L’individuo consumatore, il protagonista del disastro ambientale, il ‘cliente’ dell’organizzazione fondata sul profitto, il motore della globalizzazione economica che ha reso i ricchi del pianeta più ricchi e i poveri del pianeta più poveri, il soggetto preconizzato dall’economia politica di Adam Smith e di David Ricardo. Che cos’è il non-luogo? “uno spazio in cui viene meno la relazione sociale” (p. 27).  Nella surmodernità proliferano i “non-luoghi”: areoporti, stazioni, centri commerciali, grandi arterie stradali, “spazi nei quali si passa senza, neppure, guardare nel volto dell’Altro” (p. 28). Nei non-luoghi si attua la dimensione assoluta della libertà individuale, proprio perché in essi non ci sono relazioni sociali. Un non-luogo molto frequentato è internet che non è uno spazio di relazione, ma uno spazio di “promesse di relazione” che coincide con una solitudine inesorabile. Nei non-luoghi si profila il “rischio di un “dominio del presente”” (p. 38). L’assoluta libertà individuale, l’assenza di reali relazioni, l’assolutezza del presente sono le premesse per lo sfruttamento privo di scrupoli dell’ambiente, naturale e sociale. Ma l’assolutezza della libertà individuale è illusoria: la libertà assoluta grazie alla quale getto nel mare la bottiglia di plastica dell’acqua minerale quando essa è vuota si capovolge nella plastica che ingoierò quando mangerò un pesce pescato nel mare che ho contribuito a inquinare; l’assenza di relazioni è altrettanto illusoria, perché quello che io faccio si ripercuote sul contesto: la mia non reazione a un atto di discriminazione in un aeroporto permette all’atto di discriminazione stesso di svilupparsi senza ostacoli e di essere imitato, magari, grazie all’eco dei mezzi di informazione e ai social; l’assolutezza del presente permette di non tenere in alcun conto i danni passati e di non percepire l’urgenza di una “inversione di tendenza” nel comportamento del consumo.

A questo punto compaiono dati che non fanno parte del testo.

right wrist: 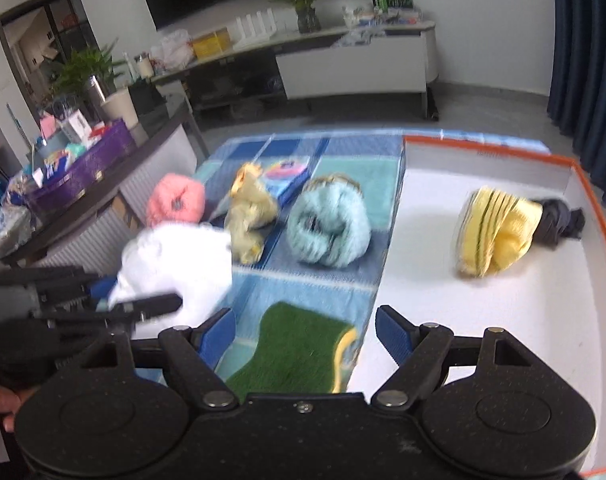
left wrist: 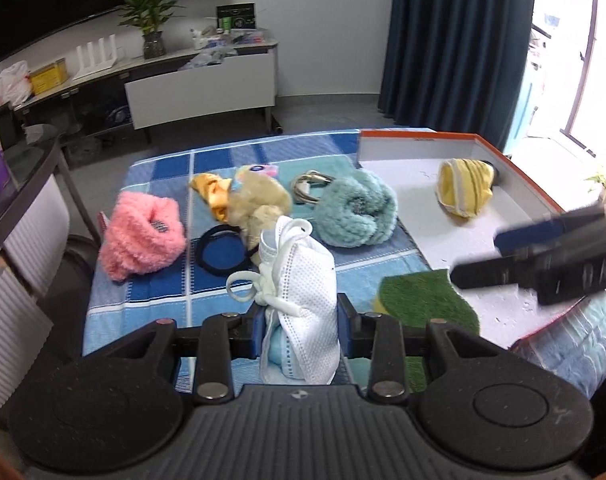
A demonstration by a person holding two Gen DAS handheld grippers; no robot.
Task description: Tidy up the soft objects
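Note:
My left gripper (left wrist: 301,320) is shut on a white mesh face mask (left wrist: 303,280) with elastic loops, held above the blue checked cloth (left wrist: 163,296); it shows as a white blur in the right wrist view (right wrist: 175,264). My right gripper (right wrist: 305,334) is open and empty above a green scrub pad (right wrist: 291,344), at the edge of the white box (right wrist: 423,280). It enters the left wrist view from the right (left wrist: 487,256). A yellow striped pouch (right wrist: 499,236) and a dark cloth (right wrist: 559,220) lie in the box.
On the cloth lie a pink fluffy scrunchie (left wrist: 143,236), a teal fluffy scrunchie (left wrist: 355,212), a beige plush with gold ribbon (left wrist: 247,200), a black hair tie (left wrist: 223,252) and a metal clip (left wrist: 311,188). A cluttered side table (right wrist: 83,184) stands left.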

Il mondo inquinato, le relazioni sociali autentiche soppresse sono l’ombra della surmodernità. Sembra un meccanismo complesso, questo, dominato da legami che al temo del filosofo tedesco Hegel si definivano “dialettici”, dotati di una ferrea necessità. Non è così; se fosse così, non potremmo fare niente. Ma Augé propone, come alternativa, una “utopia dell’educazione” che ponga il sapere come “fine in sé” (p. 46). Come può questa “utopia” contribuire a invertire la corposa tendenza fino a qui sommariamente descritta? Occorre partire dal dato emotivo che caratterizza il vissuto della surmodernità: la paura.

Anche Bauman ha rilevato questo dato soprattutto nei volumi Il dèmone della paura e Paura liquida. Se Thomas Hobbes faceva, alla metà del XVII secolo, della paura lo stimolo principale alla costruzione della società politica, Augé e Bauman ne fanno il corollario dell’isolamento del soggetto attuale il cui vissuto è efficacemente descritto così: “stress con contorno di angoscia” (p. 51). Anche qui esiste una via d’uscita. “L’ideale sarebbe rimpiazzare la paura con la curiosità. Le due non sono così lontane l’una dall’altra. È il desiderio di conoscenza che può permettere di passare dall’una all’altra. Questo desiderio stesso è il frutto dell’educazione” (p. 53).

L’educazione, come nota Francesca Nodari è l’ideale dell’Illuminismo che torna a fare capolino, spogliato di tutte le ombre che gli avevano addensato intorno Max Horkheimer e Theodor Adorno nella celebre Dialettica dell’illuminismo alla metà degli anni Quaranta del XX secolo. L’educazione illuministica era stata ritenuta solidale con la marcia del progresso capitalistico verso la distruzione del mondo. Qui Augé recupera una visione più tradizionale del secolo dei Lumi, in grado di sostenere l’affermazione “un altro mondo è possibile” che potrebbe diventare realtà in un soggetto adeguatamente educato. Era questa, in fondo, anche la visione del Positivismo e dell’Idealismo assoluto stesso; ma a questa visione Augé toglie la convinzione che esista un senso della storia umana svincolato dalle concrete decisioni dei soggetti.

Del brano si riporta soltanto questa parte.